Your goal
Your answer should hold only the line containing "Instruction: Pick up" and each line that follows it in the listing, copied exactly.

Recorded data START

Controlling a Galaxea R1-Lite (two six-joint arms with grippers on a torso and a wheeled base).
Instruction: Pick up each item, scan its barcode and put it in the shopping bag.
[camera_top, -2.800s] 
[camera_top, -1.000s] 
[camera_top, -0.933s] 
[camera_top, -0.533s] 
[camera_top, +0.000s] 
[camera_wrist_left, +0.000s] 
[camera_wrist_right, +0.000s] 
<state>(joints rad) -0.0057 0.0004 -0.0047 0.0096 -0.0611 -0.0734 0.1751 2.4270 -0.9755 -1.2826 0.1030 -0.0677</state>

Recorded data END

Exercise result
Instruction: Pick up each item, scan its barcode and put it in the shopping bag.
[camera_top, -2.800s] 
[camera_top, -1.000s] 
[camera_top, -0.933s] 
[camera_top, -0.533s] 
[camera_top, +0.000s] 
[camera_wrist_left, +0.000s] 
[camera_wrist_right, +0.000s] 
<state>(joints rad) -0.0057 0.0004 -0.0047 0.0096 -0.0611 -0.0734 0.1751 2.4270 -0.9755 -1.2826 0.1030 -0.0677</state>

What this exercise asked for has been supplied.